- **EXERCISE BRIEF**
Word for word, please copy the listing below, with its pictures left out.

- **PROVIDED DATA**
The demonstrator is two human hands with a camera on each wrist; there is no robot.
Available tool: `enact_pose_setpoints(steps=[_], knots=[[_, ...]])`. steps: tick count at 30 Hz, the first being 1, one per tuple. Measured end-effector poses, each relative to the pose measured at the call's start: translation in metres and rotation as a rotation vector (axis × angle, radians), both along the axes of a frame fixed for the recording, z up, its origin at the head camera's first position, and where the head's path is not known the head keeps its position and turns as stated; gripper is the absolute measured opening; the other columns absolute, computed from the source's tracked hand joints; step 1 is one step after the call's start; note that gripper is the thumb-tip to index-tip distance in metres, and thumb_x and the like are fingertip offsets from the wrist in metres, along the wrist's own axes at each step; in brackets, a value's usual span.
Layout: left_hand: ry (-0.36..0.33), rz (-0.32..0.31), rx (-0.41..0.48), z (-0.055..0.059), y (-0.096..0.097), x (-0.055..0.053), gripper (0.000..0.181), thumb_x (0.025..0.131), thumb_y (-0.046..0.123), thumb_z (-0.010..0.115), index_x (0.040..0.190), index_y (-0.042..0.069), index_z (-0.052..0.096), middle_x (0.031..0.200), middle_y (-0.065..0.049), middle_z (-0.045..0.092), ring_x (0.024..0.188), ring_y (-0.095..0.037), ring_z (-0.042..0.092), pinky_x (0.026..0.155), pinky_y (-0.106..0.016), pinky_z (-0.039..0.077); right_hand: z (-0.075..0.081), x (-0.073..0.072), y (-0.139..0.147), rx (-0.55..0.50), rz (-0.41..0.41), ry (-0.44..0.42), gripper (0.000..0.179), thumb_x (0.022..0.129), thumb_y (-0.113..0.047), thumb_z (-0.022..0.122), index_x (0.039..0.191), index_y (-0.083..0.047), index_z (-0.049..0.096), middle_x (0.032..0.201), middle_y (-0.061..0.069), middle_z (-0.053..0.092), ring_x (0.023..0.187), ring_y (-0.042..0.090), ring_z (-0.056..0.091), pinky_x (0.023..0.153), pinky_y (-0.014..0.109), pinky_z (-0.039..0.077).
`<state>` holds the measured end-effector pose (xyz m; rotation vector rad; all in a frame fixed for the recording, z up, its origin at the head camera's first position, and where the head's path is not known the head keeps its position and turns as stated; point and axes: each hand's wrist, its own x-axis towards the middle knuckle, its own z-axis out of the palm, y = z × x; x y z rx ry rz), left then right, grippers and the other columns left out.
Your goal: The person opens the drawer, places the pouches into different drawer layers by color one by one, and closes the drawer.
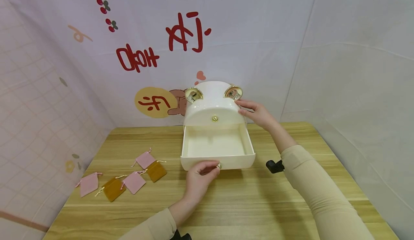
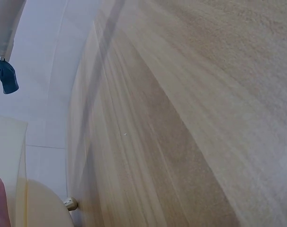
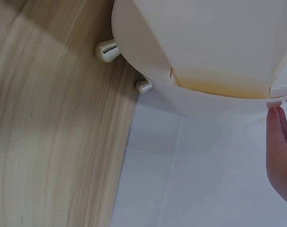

- **REPLY TO THE TASK**
The demonstrator is two human hands with a camera on each wrist; there is no robot.
Available tool: `enact_pose_setpoints(steps=[_], knots=[[_, ...]])`. steps: tick count at 30 Hz, the first being 1, one per tuple. Measured end-effector poses, each relative to the pose measured at the call's start: translation in metres and rotation as a rotation vector (axis × angle, radians), both along the axes of a frame fixed for the recording, z up, its origin at the head camera's first position, and where the head's path is not known the head keeps its position and turns as stated; gripper is the absolute measured opening; the other columns absolute, computed from the source's tracked hand joints; step 1 is one step after the call's start; note that gripper is the thumb-tip to index-tip distance in metres, and thumb_x and the like are fingertip offsets from the wrist in metres, along the wrist's own axes at each step; in brackets, a value's usual span.
Layout: left_hand: ry (-0.36..0.33), rz (-0.32..0.31), rx (-0.41..0.48), z (-0.055..0.059), y (-0.096..0.097), x (-0.055..0.053), gripper (0.000..0.181), thumb_x (0.025..0.131), thumb_y (-0.046..0.123), thumb_z (-0.010..0.115), index_x (0.040..0.190), index_y (-0.042..0.069), index_z (-0.052..0.096), middle_x (0.031..0.200), middle_y (-0.065..0.049), middle_z (-0.045..0.092), ring_x (0.024..0.188), ring_y (-0.095..0.037), ring_z (-0.042..0.092), pinky_x (0.026..0.155), pinky_y (-0.106..0.016), pinky_z (-0.039..0.077); right_hand: z (-0.075..0.081), x (-0.073..0.072), y (-0.139..0.147), rx (-0.55..0.50), rz (-0.41..0.41), ry (-0.44..0.42), gripper (0.000..0.179), thumb_x (0.022..0.129), thumb_y (-0.113..0.047), thumb_z (-0.022..0.122), index_x (0.039..0.191), index_y (-0.083..0.047), index_z (-0.049..0.096), middle_x (0.032..0.201), middle_y (-0.061..0.069), middle_z (-0.053..0.092), ring_x (0.023..0.187), ring_y (-0.042..0.090), ring_z (-0.056..0.091), pinky_x (0.023..0.153), pinky_y (-0.014..0.109), pinky_z (-0.039..0.077).
`<state>` holds the measured end-effector pose (xyz m; rotation vector rad; all in a frame fixed for the recording, z up, its origin at the head camera's first position, and where the head's path is not known the head keeps its position and turns as stated; point and axes: each hand's wrist, its own x-axis towards the middle knuckle, its own z-axis out of the palm, y = z × x; x y z rx ry rz), left then right, grippers and the other columns left out.
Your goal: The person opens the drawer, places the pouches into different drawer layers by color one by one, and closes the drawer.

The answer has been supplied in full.